Deflación en precios mayoristas de EE.UU.: el mercado ya recalcula las tasas de la Fed
El Índice de Precios al Productor de Estados Unidos registró su mayor caída en más de un año, reforzando las expectativas de recortes en las tasas de interés. Sin embargo, la escalada de tensiones en Medio Oriente genera dudas sobre la sostenibilidad de esta tendencia.
Los datos económicos de Estados Unidos siguen sorprendiendo a la baja. Esta vez fue el turno del Índice de Precios al Productor (PPI, por sus siglas en inglés), que en septiembre registró una deflación interanual del 0,4%, la más fuerte desde agosto de 2023. El dato no solo acompañó la tendencia desinflacionaria que ya se había visto en el Índice de Precios al Consumidor (IPC), sino que superó las expectativas del mercado.
En criollo: los precios que pagan las empresas por sus insumos están cayendo. Eso es una muy buena noticia para controlar la inflación general, porque tarde o temprano ese alivio se traslada a los precios que pagamos los consumidores. El dato mensual también fue negativo: bajó 0,2% contra el mes anterior, cuando se esperaba una suba leve.
¿Por qué importa esto para las tasas de interés?
El mercado ya está recalculando. Según la herramienta FedWatch de CME, la probabilidad de que la Reserva Federal baje 25 puntos básicos en su próxima reunión de noviembre saltó por encima del 85%. Hace una semana estaba más cerca del 70%. Los inversores interpretan que, si tanto la inflación minorista como la mayorista siguen cediendo, la Fed tiene más margen para ser menos agresiva con las tasas.

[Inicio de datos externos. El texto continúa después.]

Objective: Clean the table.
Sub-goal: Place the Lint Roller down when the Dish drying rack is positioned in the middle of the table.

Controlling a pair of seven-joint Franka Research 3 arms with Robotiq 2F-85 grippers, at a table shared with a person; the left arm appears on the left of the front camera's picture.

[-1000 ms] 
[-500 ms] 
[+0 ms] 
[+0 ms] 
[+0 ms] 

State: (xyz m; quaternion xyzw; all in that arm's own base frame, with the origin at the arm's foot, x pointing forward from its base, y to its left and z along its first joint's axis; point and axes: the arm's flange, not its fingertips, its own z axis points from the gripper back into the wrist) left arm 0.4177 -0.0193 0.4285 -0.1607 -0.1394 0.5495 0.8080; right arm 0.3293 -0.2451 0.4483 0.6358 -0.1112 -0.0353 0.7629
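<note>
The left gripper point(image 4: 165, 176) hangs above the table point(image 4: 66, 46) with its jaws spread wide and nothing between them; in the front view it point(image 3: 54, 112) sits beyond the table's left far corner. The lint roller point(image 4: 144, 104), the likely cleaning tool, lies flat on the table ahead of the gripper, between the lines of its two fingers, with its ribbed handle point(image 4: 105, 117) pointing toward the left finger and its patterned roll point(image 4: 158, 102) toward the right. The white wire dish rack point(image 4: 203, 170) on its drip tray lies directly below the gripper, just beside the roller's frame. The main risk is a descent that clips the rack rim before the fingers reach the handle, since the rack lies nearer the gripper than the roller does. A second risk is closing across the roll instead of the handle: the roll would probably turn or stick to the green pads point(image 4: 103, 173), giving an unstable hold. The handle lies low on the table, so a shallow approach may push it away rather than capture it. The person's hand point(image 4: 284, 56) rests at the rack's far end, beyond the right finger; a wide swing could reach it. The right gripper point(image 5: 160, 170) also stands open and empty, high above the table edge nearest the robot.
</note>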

La deflación en precios mayoristas no es algo que se vea todos los días. La última vez que tuvimos una contracción de esta magnitud fue en plena desaceleración post-pandemia. Ahora llega en un contexto donde la economía norteamericana sigue creciendo (aunque a un ritmo más moderado) y el empleo se mantiene relativamente sólido.

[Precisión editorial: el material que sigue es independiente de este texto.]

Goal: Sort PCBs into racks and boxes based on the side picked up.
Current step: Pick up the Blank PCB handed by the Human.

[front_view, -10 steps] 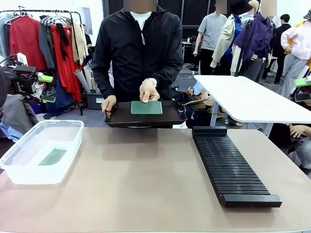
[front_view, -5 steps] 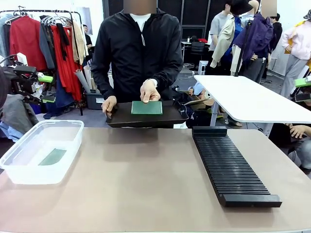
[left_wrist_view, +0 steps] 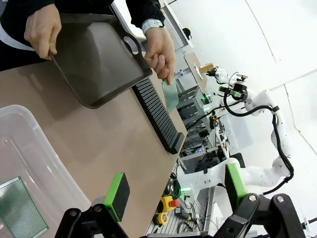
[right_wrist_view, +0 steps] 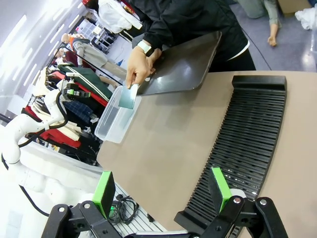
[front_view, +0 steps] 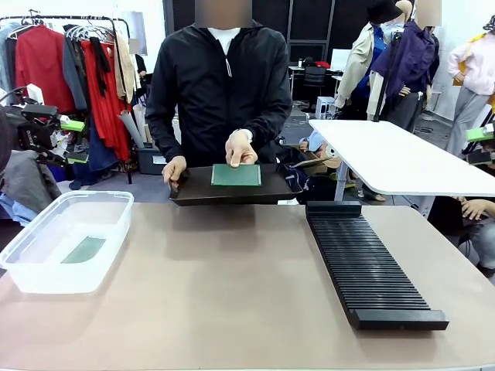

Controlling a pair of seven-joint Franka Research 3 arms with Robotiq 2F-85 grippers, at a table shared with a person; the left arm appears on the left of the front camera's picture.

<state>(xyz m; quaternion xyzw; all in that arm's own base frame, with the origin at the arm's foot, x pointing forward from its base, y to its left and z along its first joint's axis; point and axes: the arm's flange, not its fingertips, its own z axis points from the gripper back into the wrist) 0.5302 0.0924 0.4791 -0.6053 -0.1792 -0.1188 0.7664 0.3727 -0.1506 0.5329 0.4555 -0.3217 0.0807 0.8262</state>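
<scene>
The coming move turns on the PCB point(front_view: 236, 175) that lies flat on the black tray point(front_view: 197, 191), which the person holds up at the far edge of the table point(front_view: 224, 294). One of the person's hands point(front_view: 240, 148) pinches the board's far edge and the other hand point(front_view: 174, 168) grips the tray's end. The board's long axis runs crosswise, side to side along the table's far edge, and it sits close to the middle of that edge, so neither arm looks clearly nearer (perhaps the left by a little). From both grippers it lies straight ahead across the table and well apart. The left gripper point(left_wrist_view: 176, 186) hangs with its green pads spread wide and nothing between them, above the clear plastic tub point(front_view: 31, 280). The right gripper point(right_wrist_view: 162, 188) is likewise spread and holding nothing, above the near end of the black slotted rack point(front_view: 367, 267). By count there are two PCBs, the second PCB point(front_view: 83, 250) lying flat on the tub's floor with its gridded face up, and one tub, one rack with no board in its slots, and one tray.
</scene>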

El interrogante de Medio Oriente
Sin embargo, acá es donde se complica la cosa. El reinicio de las hostilidades en Medio Oriente, particularmente el aumento de la tensión entre Israel e Irán, genera un riesgo claro sobre los precios de la energía. El petróleo ya reaccionó al alza en las últimas horas y, si el conflicto escala, podría volver a presionar los costos de producción.
Eso explicaría por qué, a pesar del buen dato de PPI, los rendimientos de los bonos del Tesoro no cayeron con tanta fuerza como se podría esperar. Los inversores están divididos: por un lado celebran la desinflación, por el otro temen que un shock de oferta en el petróleo pueda revertir la tendencia.
¿Qué significa esto para Argentina y la región?
Para los países emergentes, especialmente aquellos que tienen deuda en dólares, una Fed más dovish (es decir, más proclive a bajar tasas) suele ser una buena noticia. Reduce la presión sobre los flujos de capital y puede dar algo de oxígeno a monedas como el peso argentino. Pero si el conflicto geopolítico hace subir el petróleo, el impacto inflacionario local puede contrarrestar parte de ese beneficio.
La realidad es más aburrida
No hay que entusiasmarse demasiado rápido. Un mes de deflación en precios mayoristas no cambia la política monetaria de la noche a la mañana. La Fed sigue siendo muy cautelosa y Jerome Powell ha repetido hasta el cansancio que las decisiones se toman “reunión por reunión” y mirando todos los datos.
Además, la base comparativa de hace un año era muy alta. Parte de esta deflación se explica por efectos estadísticos que probablemente no se repitan en octubre y noviembre. Por eso muchos analistas esperan que el PPI vuelva a terreno positivo (aunque leve) en los próximos meses.
Qué mirar en las próximas semanas
- La evolución del precio del petróleo Brent y WTI ante la situación en Medio Oriente.
- Los próximos datos de IPC y empleo en EE.UU. (el Non-Farm Payrolls del viernes será clave).
- Las declaraciones de los miembros de la Fed, especialmente si empiezan a bajar el tono sobre la necesidad de mantener tasas altas.
En resumen: el dato de hoy es claramente positivo para las expectativas de recorte de tasas. Pero la geopolítica volvió a meterse en el medio y, como casi siempre, el mercado va a tener que digerir noticias contradictorias en las próximas semanas. La desinflación está en marcha, pero su velocidad y sostenibilidad siguen siendo una incógnita.